Taxes funded library system’s parish-wide expansion
The tax renewal is for one of three existing taxes that funds the maintenance and operation of the growing Lafayette Public Library system. As anti-tax sentiment has grown in the parish — as seen in the defeat of the courthouse and jail tax renewals last year (they succeeded in another election later in the year) — the library tax’s approval numbers have declined with each recent election:
- 2008: voters renewed the library’s 1.61-mill tax on this Saturday’s ballot with 70 percent of the vote
- 2012: voters renewed the library’s 2-mill property tax with 66 percent of the vote
- 2016: voters renewed the library’s 2.91-mill tax with 58 percent of the vote
The Lafayette Public Library system has grown in recent years, largely since voters approved the newest, 2-mill tax in 2002 to expand a system that had not grown since the 1970s, according to news archives accessed through the library’s digital news database .
Along with new regional library branches built throughout the parish in recent years and the renovation of the main branch downtown, the library has also added digital services, workshops and community events to help serve its growing demand. Annual visits have increased from more than 860,000 in 2015 to more than 1 million last year.
With the establishment of new branches and services has come a growing staff for the system, which now has a budget for 160 positions.
Ads urge ‘no’ vote
On glossy mailers sent out to some voters this week, Citizens for a New Louisiana points to the system’s salary budget, which they say has more than doubled since 2007, as an issue.

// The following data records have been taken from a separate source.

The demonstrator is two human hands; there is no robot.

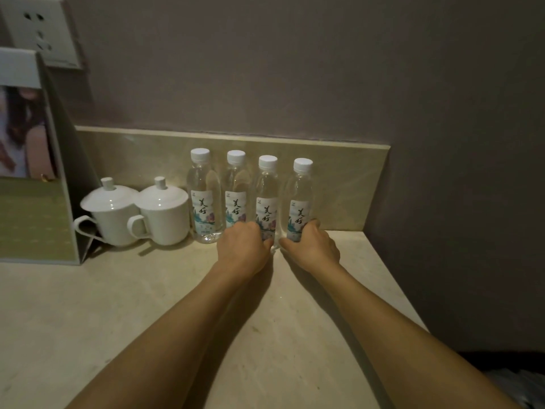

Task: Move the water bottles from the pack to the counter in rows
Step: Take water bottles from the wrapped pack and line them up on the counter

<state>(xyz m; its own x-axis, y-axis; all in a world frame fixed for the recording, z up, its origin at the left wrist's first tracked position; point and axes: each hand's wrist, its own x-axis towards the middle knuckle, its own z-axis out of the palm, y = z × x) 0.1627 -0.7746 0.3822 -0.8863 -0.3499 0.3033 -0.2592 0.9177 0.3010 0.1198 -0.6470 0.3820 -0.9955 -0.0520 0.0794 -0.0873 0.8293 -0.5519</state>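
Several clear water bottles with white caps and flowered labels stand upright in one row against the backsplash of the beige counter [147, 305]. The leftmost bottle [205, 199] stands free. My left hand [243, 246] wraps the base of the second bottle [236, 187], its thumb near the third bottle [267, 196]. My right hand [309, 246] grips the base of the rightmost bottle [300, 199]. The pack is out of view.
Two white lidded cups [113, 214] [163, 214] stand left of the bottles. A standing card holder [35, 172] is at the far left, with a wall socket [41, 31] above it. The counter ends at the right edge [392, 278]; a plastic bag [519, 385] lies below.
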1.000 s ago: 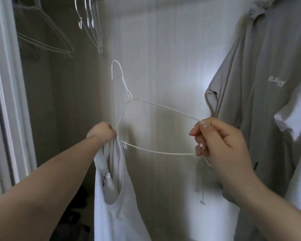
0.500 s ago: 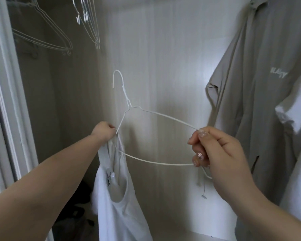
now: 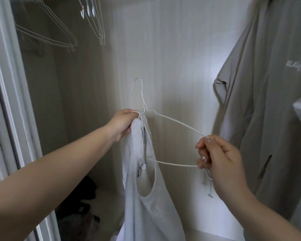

The group reported that it paid $17,750 to for those glossy mailers in opposition to the renewal, as well as for TV and Facebook ads, according to the group’s campaign finance report. Comeaux is the registered agent and officer for Brave New Television, which received the payments for that work.
The group also spent $3,750 in opposition advertising on KPEL 96.5 FM
The organization claims on those mailers that the tax renewal is a tax hike, but the 1.61-mill tax has been on the books for decades. But because the Lafayette City-Parish Council sets how much of any approved tax is assessed, only 1.48 of those mills were collected in 2017.
The other two taxes also were collected this year for below the approved rate.
The organization also points to the library’s $40 million in reserve funds as a reason to vote against the tax.
Lafayette Public Library director Teresa Elberson said in a video response to the opposition efforts that the savings are for ongoing construction projects, including the new West Regional Library in Scott, for which the library cannot write a check until the 2018-19 fiscal year. Those projects are paid for through library savings, not bonds, and that money collects interest until the project payment is executed, Elberson said.
"The remaining portion is what allows our system to improve and expand without needing to ask for additional bond money or a new millage to expand or operate services. It’s good business sense to have fund balance," Elberson said. "We thank all the citizens of Lafayette Parish that can see through the misleading comments that are printed on slick, glossy mailouts."
Same faces lead dark anti-tax efforts in recent years
Lunsford and Comeaux also were behind Policies for Louisiana’s Future, another nonprofit organization funded by dark money that tried to sway voters against a November tax rededication to support drainage and the cultural economy. They’re also behind the Facebook group "Lafayette Citizens Against Taxes" and worked to defeat a failed school-tax election in 2017.
Lunsford lives in Breaux Bridge and is an elected member of the Republican Party’s committees in St. Martin Parish. He could be reached immediately on Friday afternoon.
When KATC reported on Policies for Louisiana’s future in November, Jason Hebert and Scott Hobbs of The Political Firm were listed as that group’s representatives, but they reached out at the time to say they were no longer involved. Today, Comeaux is the only registered officer for that group.